• **Aim of the task**
Take the material below from its first line through the line containing "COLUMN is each" and, please, write those lines again exactly.

-.-.-

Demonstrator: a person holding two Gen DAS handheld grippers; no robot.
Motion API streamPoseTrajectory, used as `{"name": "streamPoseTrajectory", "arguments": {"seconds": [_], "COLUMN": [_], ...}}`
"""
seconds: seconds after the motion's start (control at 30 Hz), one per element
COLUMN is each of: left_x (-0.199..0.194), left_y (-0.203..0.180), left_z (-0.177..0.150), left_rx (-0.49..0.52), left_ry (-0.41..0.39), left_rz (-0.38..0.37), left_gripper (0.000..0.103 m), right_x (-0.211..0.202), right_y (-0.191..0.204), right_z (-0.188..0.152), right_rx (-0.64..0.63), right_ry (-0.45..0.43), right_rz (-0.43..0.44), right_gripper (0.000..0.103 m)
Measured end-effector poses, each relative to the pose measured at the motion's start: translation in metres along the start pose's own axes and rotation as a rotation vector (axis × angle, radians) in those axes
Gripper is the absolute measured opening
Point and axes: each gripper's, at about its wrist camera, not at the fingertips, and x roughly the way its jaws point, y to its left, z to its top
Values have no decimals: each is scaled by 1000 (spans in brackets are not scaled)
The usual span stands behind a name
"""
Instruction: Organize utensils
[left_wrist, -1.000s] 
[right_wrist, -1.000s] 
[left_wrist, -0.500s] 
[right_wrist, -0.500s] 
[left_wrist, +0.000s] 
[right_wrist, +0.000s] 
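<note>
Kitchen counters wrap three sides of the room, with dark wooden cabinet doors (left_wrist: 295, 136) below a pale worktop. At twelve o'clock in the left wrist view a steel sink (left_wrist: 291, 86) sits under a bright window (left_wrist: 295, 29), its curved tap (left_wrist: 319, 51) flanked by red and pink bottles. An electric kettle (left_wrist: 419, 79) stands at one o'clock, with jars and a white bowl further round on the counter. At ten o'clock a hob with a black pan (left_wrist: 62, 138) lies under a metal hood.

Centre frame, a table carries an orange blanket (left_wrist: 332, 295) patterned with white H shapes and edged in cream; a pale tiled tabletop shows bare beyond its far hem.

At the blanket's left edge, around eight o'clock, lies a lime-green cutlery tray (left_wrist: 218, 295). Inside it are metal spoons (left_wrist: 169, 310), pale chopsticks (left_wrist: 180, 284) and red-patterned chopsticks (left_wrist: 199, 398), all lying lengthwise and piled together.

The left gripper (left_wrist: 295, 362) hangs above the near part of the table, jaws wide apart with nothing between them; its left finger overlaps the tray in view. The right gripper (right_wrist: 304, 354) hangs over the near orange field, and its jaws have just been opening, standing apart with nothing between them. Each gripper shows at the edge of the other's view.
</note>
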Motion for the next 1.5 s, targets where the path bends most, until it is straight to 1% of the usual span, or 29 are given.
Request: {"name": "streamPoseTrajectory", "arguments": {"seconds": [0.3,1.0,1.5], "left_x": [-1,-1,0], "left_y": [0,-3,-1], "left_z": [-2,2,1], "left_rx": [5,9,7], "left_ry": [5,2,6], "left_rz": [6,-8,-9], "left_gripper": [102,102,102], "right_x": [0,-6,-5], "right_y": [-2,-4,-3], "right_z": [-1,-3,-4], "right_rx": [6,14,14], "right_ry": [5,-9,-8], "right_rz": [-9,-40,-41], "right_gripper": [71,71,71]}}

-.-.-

• **Solution below**
Demonstrator: a person holding two Gen DAS handheld grippers; no robot.
Motion API streamPoseTrajectory, used as `{"name": "streamPoseTrajectory", "arguments": {"seconds": [_], "COLUMN": [_], ...}}`
"""
seconds: seconds after the motion's start (control at 30 Hz), one per element
COLUMN is each of: left_x (-0.199..0.194), left_y (-0.203..0.180), left_z (-0.177..0.150), left_rx (-0.49..0.52), left_ry (-0.41..0.39), left_rz (-0.38..0.37), left_gripper (0.000..0.103 m), right_x (-0.211..0.202), right_y (-0.191..0.204), right_z (-0.188..0.152), right_rx (-0.64..0.63), right_ry (-0.45..0.43), right_rz (-0.43..0.44), right_gripper (0.000..0.103 m)

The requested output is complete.